- **BRIEF**
Using the data below, work out how many of its lines contain "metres", and give that number with nothing added.

*** DATASET CONTENT Section Begins ***

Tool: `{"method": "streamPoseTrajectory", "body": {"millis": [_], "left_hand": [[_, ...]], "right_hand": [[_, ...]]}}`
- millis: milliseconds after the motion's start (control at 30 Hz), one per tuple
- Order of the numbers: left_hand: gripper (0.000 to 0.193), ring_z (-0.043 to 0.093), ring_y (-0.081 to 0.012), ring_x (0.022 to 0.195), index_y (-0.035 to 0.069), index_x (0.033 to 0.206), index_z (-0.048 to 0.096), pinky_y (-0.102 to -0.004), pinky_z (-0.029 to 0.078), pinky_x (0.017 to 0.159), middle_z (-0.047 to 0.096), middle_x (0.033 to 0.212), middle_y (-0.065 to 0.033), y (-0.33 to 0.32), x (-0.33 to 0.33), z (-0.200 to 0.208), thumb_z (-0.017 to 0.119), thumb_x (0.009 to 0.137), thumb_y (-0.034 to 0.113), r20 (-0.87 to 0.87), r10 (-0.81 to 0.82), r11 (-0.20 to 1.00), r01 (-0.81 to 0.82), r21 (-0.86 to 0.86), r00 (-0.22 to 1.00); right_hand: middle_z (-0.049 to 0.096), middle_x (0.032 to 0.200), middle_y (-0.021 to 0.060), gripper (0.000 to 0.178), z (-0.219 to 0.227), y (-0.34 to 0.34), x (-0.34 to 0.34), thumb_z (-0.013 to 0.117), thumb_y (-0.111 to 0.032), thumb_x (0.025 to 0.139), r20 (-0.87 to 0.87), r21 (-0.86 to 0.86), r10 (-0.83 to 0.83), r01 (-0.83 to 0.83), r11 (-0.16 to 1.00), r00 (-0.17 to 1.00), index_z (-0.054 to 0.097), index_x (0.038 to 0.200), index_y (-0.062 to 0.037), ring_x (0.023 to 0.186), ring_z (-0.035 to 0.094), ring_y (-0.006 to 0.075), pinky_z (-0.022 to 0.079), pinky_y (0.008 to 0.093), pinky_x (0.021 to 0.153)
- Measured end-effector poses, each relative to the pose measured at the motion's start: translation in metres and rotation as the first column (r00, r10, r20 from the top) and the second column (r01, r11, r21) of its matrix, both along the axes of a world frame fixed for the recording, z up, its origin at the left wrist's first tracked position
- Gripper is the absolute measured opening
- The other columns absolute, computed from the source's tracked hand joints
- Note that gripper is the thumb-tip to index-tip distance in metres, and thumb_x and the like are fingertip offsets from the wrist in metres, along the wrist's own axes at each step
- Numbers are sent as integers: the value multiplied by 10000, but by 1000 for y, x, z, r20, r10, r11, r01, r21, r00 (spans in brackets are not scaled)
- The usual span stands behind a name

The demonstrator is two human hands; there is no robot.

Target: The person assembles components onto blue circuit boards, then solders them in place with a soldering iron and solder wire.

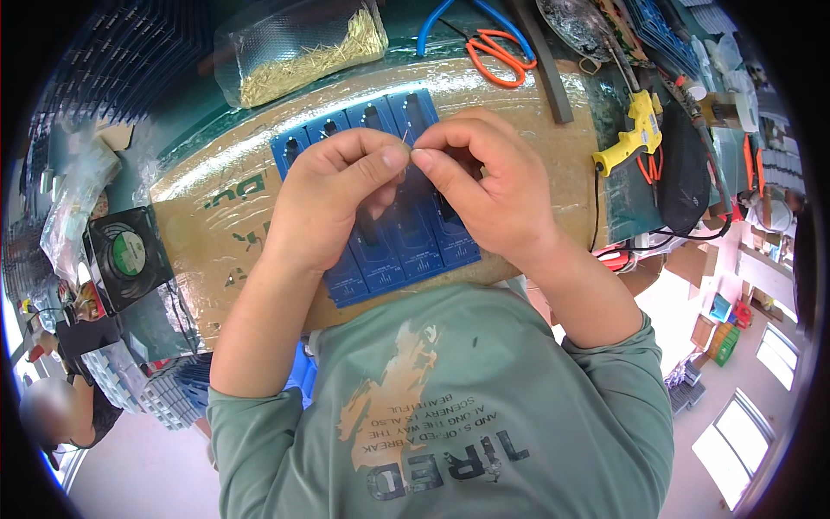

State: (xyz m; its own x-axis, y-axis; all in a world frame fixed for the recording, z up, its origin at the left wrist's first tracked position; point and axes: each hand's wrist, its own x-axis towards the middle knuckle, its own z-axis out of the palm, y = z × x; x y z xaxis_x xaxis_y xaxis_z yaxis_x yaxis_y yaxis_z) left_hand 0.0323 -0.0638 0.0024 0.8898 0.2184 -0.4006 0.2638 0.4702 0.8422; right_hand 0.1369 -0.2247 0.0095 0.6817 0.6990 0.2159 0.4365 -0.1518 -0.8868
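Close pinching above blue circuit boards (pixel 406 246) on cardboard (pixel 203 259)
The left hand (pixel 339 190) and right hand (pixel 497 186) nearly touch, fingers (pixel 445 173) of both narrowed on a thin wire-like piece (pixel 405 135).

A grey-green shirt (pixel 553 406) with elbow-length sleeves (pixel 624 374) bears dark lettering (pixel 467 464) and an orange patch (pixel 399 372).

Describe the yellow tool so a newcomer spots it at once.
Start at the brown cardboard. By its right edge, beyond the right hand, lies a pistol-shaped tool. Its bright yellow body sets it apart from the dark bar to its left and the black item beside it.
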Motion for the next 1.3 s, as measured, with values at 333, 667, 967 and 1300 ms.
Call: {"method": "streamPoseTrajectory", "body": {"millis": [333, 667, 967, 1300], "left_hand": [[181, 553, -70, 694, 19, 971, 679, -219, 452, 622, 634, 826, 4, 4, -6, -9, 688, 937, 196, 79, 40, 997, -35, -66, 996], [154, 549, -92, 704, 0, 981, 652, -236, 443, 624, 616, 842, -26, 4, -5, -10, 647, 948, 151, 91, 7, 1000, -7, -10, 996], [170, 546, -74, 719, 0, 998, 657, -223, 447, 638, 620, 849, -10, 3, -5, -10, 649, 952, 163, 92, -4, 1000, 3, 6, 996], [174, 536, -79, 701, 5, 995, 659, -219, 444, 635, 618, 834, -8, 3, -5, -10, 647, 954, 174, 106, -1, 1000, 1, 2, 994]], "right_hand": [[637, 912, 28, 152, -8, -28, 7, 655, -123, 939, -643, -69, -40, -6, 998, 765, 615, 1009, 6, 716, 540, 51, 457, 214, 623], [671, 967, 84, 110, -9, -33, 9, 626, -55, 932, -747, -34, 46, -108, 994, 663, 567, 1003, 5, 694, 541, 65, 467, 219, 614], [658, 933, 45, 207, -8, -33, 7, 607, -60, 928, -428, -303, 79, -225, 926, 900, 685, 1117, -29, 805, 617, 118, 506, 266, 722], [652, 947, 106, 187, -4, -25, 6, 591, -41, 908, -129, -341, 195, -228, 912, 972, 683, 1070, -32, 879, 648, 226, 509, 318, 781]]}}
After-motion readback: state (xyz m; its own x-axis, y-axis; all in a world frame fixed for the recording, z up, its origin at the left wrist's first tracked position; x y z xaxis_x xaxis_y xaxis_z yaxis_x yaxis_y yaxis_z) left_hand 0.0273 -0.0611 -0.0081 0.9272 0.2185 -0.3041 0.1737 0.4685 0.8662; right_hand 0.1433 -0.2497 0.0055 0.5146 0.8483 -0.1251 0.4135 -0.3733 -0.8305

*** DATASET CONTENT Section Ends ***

- **ANSWER SECTION**
2